Many forfeitures are processed administratively or end in default judgments because no one fights back. According to available data, relatively few property owners contest forfeiture. Figure 15 shows average claim rates in the four states that track whether anyone filed a claim for return of seized property. Not all these states track this information consistently, and they all track it slightly differently.1 Nevertheless, the overall takeaway is that owners rarely fight back.
Figure 15: Average Annual Claim Rates, Four States
Note: Minnesota data are from the Minnesota State Auditor’s annual forfeiture reports. For details of the other states’ sources, see data notes in State Profiles.
Arizona, Minnesota and Oregon, in most cases, require property owners or other interested parties to proactively file a claim for return of property. In Minnesota, the state with the highest claim rate, owners seek the return of their property only 22% of the time. However, the state’s data cover only forfeitures related to drug and DWI offenses and exclude properties where it was unknown whether anyone filed a claim.
In Arizona, owners challenge forfeiture in only 19% of cases, using either judicial or administrative processes. This includes both claims seeking judicial review and claims in “uncontested forfeiture” cases, where prosecutors, not an impartial judge, decide whether forfeiture is justified.2 (See “Prosecutors Use Dirty Tricks to Make Sure Forfeiture Sticks.”) The claim rate in Oregon is approximately 18%, though the state tracks only some questions related to claims, and we could not infer claim rates for nearly half the properties.
In Colorado, property owners must respond to the state’s forfeiture complaint filed in court by filing their own counterclaim. Only 1% of forfeitures are contested in the state.

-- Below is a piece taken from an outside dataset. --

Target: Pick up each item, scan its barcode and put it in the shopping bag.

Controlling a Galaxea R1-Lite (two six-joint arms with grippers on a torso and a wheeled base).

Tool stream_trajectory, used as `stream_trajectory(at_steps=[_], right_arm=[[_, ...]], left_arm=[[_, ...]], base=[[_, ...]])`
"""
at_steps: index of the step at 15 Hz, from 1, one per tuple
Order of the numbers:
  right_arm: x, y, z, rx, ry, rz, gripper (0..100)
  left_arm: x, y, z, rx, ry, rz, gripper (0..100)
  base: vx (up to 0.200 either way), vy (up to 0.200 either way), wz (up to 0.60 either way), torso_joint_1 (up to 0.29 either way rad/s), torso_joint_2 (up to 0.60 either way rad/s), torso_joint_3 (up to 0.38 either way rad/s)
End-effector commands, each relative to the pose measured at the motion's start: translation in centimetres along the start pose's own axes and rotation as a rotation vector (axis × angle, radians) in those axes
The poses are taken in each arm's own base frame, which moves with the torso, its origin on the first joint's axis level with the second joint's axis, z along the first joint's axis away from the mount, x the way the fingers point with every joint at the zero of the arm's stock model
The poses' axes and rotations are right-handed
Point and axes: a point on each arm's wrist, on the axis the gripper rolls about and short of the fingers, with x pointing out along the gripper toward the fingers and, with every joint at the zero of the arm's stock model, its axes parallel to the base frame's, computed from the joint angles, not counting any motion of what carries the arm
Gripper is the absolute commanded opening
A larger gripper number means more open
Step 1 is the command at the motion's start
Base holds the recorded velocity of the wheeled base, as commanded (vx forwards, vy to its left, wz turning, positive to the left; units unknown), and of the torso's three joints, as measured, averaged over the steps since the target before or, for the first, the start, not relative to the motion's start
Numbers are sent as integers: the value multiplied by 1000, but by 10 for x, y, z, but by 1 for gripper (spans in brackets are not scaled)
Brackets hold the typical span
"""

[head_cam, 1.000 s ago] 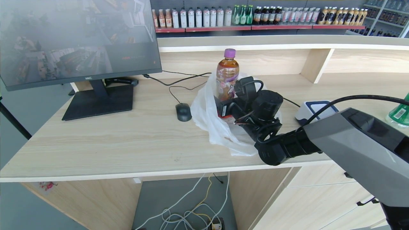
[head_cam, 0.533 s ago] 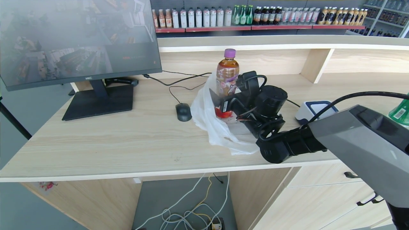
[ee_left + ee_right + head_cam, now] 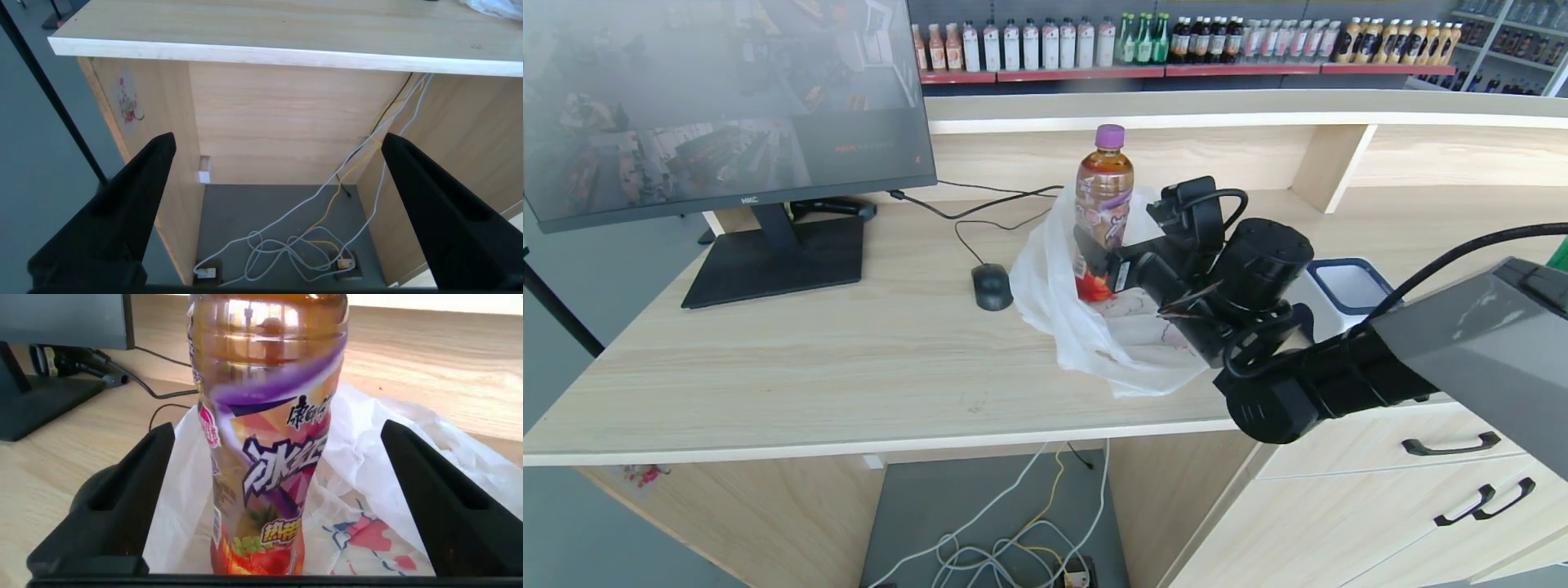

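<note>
A tea bottle (image 3: 1103, 192) with a purple cap stands upright inside the white shopping bag (image 3: 1062, 318) on the wooden counter (image 3: 849, 351). My right gripper (image 3: 1097, 255) is open at the bottle's lower half. In the right wrist view the bottle (image 3: 265, 441) stands just ahead of the wide-spread fingers of the right gripper (image 3: 278, 433), with the bag (image 3: 384, 490) crumpled around its base. My left gripper (image 3: 279, 143) hangs open below the counter's front edge, holding nothing.
A barcode scanner (image 3: 1343, 286) sits right of the bag, partly behind my right arm. A mouse (image 3: 992, 286) and a monitor (image 3: 719, 106) are to the left. A green bottle (image 3: 1560, 253) shows at the right edge. Cables (image 3: 286, 237) lie under the counter.
My right arm has drawn back to the right, its open gripper sliding away from around the bottle's base. The bottle stays upright in the bag. The arm now covers part of the scanner.
</note>
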Motion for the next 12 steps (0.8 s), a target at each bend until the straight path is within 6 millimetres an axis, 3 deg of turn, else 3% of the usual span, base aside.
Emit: stream_trajectory(at_steps=[1,3,8,12], right_arm=[[-28,0,29,-16,-25,14,100],[-41,8,43,-3,-69,32,100],[-75,17,39,-1,-110,53,100],[-111,29,57,31,-69,35,100]], left_arm=[[0,0,0,0,-1,2,100],[0,0,0,0,-1,0,100],[0,0,0,0,-1,0,100],[0,0,0,3,-1,0,100]], base=[[0,0,0,0,0,0],[0,0,0,0,0,0],[0,0,0,0,0,0],[0,0,0,0,0,0]])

Somewhat different data from Tennessee also indicate owners rarely fight forfeiture. Tennessee is unique in that it processes forfeitures via an administrative hearing procedure, where an administrative law judge—that is, a judge who is a member of the executive branch, not an independent member of the judiciary—decides whether the state can forfeit the property. Three-quarters of Tennessee’s currency forfeitures were not contested, meaning the owner did not request an administrative hearing and instead walked away (see Figure 16). Just 14% of owners contested forfeiture of their currency, requesting an administrative hearing. If contesting owners receive an adverse administrative ruling, Tennessee allows them to request judicial review by a court. However, our hearing data do not detail how many owners availed themselves of this appeal option.
Figure 16: Tennessee Currency Forfeitures, 2017–2018
Source: Tennessee Department of Safety and Homeland Security.
Proponents argue property owners rarely fight forfeiture because “[m]ost cases are indisputable.”3 While that reasoning may explain some uncontested forfeitures, it is likely that the difficulty and expense of fighting forfeiture, paired with the low value of most forfeitures, deter many owners from fighting for return of their property. Without the right to legal counsel, to say nothing of other protections available in criminal proceedings, property owners must hire their own attorney or attempt to navigate the confusing civil forfeiture process, with its many procedural traps, on their own. When valuable property is at stake, an owner may decide fighting back is worth the headache. But when property is worth $2,000 or less, as it most often is, owners may—quite understandably—decide fighting back is more trouble than it is worth. Failure to make a claim may be evidence less of guilt than of a rational choice to walk away.